Once the line containing "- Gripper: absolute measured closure" is found in the entries below, restate it and each following line word for word, stopping after the line containing "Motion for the".

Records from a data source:
-- -- --
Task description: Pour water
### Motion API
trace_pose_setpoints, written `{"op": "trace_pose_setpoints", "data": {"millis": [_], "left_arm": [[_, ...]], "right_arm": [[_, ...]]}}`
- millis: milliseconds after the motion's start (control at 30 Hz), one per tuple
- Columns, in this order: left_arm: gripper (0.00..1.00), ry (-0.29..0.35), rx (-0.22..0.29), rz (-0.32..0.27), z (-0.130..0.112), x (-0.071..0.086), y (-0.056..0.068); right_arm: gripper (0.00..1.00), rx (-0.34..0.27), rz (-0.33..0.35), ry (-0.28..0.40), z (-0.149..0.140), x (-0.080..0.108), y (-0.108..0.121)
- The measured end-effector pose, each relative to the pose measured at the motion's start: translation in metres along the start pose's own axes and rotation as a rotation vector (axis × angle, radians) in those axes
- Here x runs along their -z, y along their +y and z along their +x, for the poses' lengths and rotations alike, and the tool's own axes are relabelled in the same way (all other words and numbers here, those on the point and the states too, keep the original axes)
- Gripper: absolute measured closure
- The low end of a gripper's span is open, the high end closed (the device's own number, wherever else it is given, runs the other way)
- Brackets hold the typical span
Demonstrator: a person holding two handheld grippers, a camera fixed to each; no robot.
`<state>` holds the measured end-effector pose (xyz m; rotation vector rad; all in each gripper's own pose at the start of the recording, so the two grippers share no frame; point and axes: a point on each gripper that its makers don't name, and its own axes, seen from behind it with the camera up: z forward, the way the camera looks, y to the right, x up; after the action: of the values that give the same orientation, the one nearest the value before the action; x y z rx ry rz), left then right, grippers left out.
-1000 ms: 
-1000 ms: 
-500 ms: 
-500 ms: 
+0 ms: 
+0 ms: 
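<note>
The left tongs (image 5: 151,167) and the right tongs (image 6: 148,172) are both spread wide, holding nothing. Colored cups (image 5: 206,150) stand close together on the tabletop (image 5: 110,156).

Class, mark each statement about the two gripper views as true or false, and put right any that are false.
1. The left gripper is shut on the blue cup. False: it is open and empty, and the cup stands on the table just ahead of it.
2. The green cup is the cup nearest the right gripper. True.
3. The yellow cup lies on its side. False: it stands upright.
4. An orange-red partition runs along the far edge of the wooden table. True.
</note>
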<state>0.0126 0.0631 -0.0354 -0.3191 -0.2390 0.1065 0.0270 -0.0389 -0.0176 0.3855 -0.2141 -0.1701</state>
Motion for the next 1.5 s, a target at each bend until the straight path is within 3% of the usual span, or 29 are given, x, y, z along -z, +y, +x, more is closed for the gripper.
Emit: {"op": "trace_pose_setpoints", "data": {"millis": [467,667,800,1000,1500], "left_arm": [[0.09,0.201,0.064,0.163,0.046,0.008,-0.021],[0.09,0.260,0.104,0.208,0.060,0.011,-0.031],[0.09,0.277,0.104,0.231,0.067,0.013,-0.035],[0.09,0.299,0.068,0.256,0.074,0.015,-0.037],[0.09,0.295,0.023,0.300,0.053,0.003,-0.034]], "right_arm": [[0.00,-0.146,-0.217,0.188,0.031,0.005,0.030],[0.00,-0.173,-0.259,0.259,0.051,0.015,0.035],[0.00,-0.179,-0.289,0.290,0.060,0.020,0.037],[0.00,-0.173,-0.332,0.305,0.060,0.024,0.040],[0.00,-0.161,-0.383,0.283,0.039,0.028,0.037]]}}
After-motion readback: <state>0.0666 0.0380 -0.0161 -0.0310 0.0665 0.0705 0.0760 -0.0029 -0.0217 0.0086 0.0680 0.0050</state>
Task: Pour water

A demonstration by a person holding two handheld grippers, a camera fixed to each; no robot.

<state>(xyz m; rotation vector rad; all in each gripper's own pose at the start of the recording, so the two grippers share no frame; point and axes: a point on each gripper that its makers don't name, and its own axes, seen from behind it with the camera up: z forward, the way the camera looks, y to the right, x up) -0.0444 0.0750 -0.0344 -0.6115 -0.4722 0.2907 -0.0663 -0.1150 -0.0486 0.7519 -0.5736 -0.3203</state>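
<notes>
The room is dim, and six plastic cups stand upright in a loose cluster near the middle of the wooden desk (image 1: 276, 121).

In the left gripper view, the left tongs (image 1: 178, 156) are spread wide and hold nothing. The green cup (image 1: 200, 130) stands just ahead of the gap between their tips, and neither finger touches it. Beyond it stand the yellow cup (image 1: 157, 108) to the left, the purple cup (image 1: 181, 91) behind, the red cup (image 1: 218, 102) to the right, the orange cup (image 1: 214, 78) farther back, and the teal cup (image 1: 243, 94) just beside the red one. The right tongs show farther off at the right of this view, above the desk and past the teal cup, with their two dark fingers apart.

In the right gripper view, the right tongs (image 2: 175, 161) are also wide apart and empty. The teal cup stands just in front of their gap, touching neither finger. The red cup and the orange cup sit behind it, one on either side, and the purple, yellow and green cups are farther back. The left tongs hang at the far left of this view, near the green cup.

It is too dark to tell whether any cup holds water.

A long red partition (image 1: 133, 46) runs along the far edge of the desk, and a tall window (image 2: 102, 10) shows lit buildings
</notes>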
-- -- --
Written response:
- Gripper: absolute measured closure
- The low end of a gripper's span is open, the high end closed (the device's own number, wherever else it is given, runs the other way)
- Brackets hold the typical span
Demonstrator: a person holding two handheld grippers, a camera fixed to each; no robot.
`<state>` holds the measured end-effector pose (xyz m; rotation vector rad; all in each gripper's own pose at the start of the recording, so the two grippers share no frame; point and axes: a point on each gripper that its makers don't name, and its own axes, seen from behind it with the camera up: z forward, the way the camera looks, y to the right, x up; after the action: of the values that give the same orientation, the one nearest the value before the action; x y z rx ry rz), left then right, grippers left out.
-1000 ms: 
-1000 ms: 
-500 ms: 
-500 ms: 
+0 ms: 
+0 ms: 
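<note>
The left tongs (image 5: 151,167) and the right tongs (image 6: 148,172) are both spread wide, holding nothing. Colored cups (image 5: 206,150) stand close together on the tabletop (image 5: 110,156).

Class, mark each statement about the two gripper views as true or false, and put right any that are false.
1. The left gripper is shut on the blue cup. False: it is open and empty, and the cup stands on the table just ahead of it.
2. The green cup is the cup nearest the right gripper. True.
3. The yellow cup lies on its side. False: it stands upright.
4. An orange-red partition runs along the far edge of the wooden table. True.
</note>
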<state>0.0126 0.0631 -0.0354 -0.3191 -0.2390 0.1065 0.0270 -0.0389 -0.0176 0.3855 -0.2141 -0.1701</state>
Motion for the next 1.5 s, a target at each bend until the straight path is within 3% of the usual span, or 29 are given, x, y, z along -z, +y, +x, more is closed for the gripper.

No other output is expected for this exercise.